— Exercise directions —
All lines holding the string "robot" should be copied from the data below.

— Material provided —
_ _ _
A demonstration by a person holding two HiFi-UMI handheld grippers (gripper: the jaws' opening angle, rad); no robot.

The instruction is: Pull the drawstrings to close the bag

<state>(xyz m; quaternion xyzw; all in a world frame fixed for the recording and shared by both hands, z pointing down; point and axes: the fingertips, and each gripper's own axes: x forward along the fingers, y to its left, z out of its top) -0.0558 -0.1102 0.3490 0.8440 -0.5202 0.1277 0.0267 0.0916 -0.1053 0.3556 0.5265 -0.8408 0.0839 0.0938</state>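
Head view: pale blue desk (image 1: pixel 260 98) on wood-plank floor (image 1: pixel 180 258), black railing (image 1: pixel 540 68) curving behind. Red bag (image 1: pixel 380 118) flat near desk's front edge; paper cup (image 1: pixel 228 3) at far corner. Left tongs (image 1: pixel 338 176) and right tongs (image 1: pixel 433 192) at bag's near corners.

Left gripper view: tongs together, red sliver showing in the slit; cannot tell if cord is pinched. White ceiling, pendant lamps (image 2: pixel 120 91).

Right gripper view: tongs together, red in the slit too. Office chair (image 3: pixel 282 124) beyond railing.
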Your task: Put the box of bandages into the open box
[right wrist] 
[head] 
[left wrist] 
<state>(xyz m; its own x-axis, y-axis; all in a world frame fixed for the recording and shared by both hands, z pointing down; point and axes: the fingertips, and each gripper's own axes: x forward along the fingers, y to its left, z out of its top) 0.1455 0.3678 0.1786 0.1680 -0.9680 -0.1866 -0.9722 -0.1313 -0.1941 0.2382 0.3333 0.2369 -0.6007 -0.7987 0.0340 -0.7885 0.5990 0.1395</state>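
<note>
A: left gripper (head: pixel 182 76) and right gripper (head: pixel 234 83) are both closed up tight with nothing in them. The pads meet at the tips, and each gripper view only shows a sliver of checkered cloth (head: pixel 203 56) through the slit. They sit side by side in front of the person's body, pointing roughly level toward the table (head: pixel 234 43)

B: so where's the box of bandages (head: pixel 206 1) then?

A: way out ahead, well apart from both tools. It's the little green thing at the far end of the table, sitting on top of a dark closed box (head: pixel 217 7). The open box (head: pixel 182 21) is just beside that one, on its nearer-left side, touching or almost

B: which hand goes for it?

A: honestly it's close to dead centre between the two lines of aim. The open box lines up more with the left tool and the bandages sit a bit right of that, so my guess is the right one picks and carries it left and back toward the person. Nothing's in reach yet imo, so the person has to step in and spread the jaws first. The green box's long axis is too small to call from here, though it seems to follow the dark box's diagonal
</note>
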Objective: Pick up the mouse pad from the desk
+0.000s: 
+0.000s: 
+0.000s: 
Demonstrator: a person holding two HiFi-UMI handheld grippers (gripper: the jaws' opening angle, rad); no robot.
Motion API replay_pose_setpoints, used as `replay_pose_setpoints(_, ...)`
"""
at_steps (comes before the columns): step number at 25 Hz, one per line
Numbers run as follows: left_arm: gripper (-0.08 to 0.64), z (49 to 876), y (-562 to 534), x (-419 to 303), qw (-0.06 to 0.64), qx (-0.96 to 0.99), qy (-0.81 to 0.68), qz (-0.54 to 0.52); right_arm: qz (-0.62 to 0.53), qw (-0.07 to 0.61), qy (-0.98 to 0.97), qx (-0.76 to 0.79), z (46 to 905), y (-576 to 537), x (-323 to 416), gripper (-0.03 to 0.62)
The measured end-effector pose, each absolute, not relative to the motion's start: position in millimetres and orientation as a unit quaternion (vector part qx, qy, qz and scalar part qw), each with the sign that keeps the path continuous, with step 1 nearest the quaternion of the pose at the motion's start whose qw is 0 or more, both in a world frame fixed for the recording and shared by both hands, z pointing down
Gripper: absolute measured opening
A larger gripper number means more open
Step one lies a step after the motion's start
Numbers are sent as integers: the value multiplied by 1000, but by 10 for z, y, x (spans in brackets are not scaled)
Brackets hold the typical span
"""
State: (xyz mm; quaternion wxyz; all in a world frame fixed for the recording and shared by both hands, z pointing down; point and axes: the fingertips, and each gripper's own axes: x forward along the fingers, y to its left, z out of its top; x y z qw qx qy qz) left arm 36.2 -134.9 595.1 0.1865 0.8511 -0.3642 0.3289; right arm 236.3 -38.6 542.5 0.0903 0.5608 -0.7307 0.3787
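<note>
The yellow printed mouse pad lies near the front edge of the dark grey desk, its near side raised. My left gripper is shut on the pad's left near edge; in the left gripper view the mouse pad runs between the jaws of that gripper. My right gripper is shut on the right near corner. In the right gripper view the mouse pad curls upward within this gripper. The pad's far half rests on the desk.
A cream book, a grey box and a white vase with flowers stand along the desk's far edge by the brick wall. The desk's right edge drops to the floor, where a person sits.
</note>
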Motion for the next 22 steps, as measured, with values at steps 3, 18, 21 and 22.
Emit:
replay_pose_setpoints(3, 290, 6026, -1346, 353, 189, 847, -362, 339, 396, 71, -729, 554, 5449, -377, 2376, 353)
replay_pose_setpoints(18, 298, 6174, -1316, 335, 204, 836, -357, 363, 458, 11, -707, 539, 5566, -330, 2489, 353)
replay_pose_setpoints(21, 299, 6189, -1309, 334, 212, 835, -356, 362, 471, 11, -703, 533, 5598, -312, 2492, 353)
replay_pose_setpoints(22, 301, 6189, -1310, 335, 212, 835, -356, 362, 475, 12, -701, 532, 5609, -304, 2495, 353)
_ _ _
— Response to the task —
A demonstration by a person holding two HiFi-UMI handheld grippers (gripper: the jaws' opening angle, rad); no robot.
Demonstrator: a person holding two HiFi-UMI handheld grippers (gripper: the jaws' opening angle, rad); no robot.

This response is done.